What needs to be done. Write every line below out again, exactly as given, but leave out the pictures.

The data.
================================

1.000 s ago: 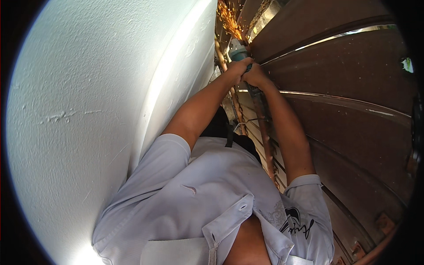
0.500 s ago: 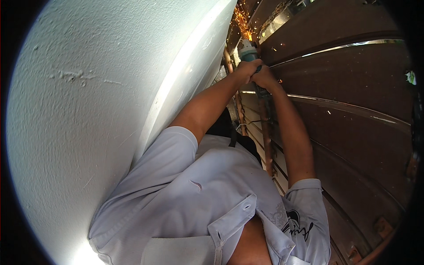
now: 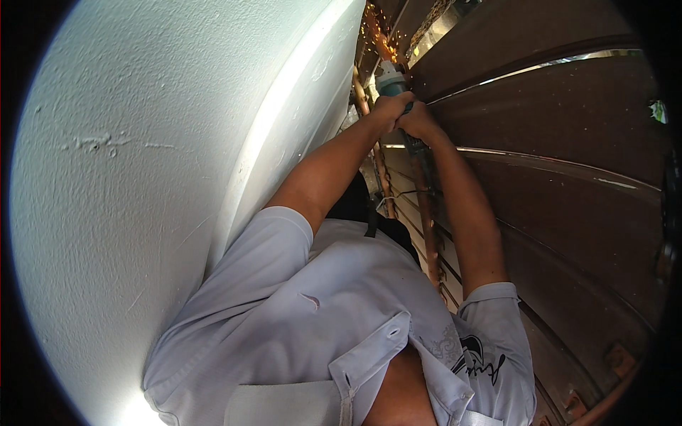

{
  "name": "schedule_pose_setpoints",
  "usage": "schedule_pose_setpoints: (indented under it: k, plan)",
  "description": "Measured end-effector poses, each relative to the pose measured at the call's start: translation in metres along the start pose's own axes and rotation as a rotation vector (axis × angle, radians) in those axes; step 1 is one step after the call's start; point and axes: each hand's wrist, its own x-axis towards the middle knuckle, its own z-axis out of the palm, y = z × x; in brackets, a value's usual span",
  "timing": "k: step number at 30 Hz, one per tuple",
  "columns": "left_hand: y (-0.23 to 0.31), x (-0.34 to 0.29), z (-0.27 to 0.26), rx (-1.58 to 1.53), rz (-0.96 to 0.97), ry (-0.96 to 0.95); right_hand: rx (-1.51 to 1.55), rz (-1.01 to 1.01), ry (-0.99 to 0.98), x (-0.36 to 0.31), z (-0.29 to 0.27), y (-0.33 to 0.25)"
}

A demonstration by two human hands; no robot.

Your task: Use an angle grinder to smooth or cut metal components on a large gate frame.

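Observation:
An angle grinder (image 3: 391,84) with a teal body and grey head is held out at arm's length, near the top of the view. My left hand (image 3: 390,111) is wrapped around its front part, beside a dark side handle. Right behind it, my right hand (image 3: 420,122) grips the body, the two hands touching. Orange sparks (image 3: 382,44) spray from the grinder's head toward the far end. The disc and the spot it touches are too small and bright to make out. A rusty metal post (image 3: 426,234) runs below the grinder.
A rough white wall (image 3: 135,192) rises close on my left. Brown slatted panels (image 3: 554,113) with bright gaps stand close on my right. A thinner rusty pipe (image 3: 382,170) and a tied wire (image 3: 394,197) are between them. Rusty brackets (image 3: 620,360) show at lower right.
The view has shifted a little, and the grinder and both hands appear slightly farther left. Sparks still fly, and both hands keep their grip.

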Motion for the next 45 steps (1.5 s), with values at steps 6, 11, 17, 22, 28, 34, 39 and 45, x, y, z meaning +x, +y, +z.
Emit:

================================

Response area.
1.000 s ago: 
0.500 s ago: 
now: 

{
  "name": "schedule_pose_setpoints",
  "usage": "schedule_pose_setpoints: (indented under it: k, plan)",
  "description": "Measured end-effector poses, each relative to the pose measured at the call's start: translation in metres along the start pose's own axes and rotation as a rotation vector (axis × angle, radians) in those axes; step 1 is one step after the call's start; point and axes: each hand's wrist, its own x-axis towards the middle knuckle, its own z-axis out of the palm, y = z × x; in brackets, a value's usual span",
  "timing": "k: step number at 30 Hz, one per tuple",
  "columns": "left_hand: y (-0.23 to 0.31), x (-0.34 to 0.29), z (-0.27 to 0.26), rx (-1.58 to 1.53), rz (-0.96 to 0.97), ry (-0.96 to 0.95); right_hand: rx (-1.51 to 1.55), rz (-1.01 to 1.01), ry (-0.99 to 0.98), x (-0.36 to 0.31), z (-0.29 to 0.27), y (-0.33 to 0.25)"
}

A demonstration by two human hands; no robot.

Your task: Use an angle grinder to smooth or cut metal components on a large gate frame.

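Observation:
An angle grinder (image 3: 391,84) with a teal body and grey head is held out at arm's length, near the top of the view. My left hand (image 3: 390,111) is wrapped around its front part, beside a dark side handle. Right behind it, my right hand (image 3: 420,122) grips the body, the two hands touching. Orange sparks (image 3: 382,44) spray from the grinder's head toward the far end. The disc and the spot it touches are too small and bright to make out. A rusty metal post (image 3: 426,234) runs below the grinder.
A rough white wall (image 3: 135,192) rises close on my left. Brown slatted panels (image 3: 554,113) with bright gaps stand close on my right. A thinner rusty pipe (image 3: 382,170) and a tied wire (image 3: 394,197) are between them. Rusty brackets (image 3: 620,360) show at lower right.
The view has shifted a little, and the grinder and both hands appear slightly farther left. Sparks still fly, and both hands keep their grip.
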
Motion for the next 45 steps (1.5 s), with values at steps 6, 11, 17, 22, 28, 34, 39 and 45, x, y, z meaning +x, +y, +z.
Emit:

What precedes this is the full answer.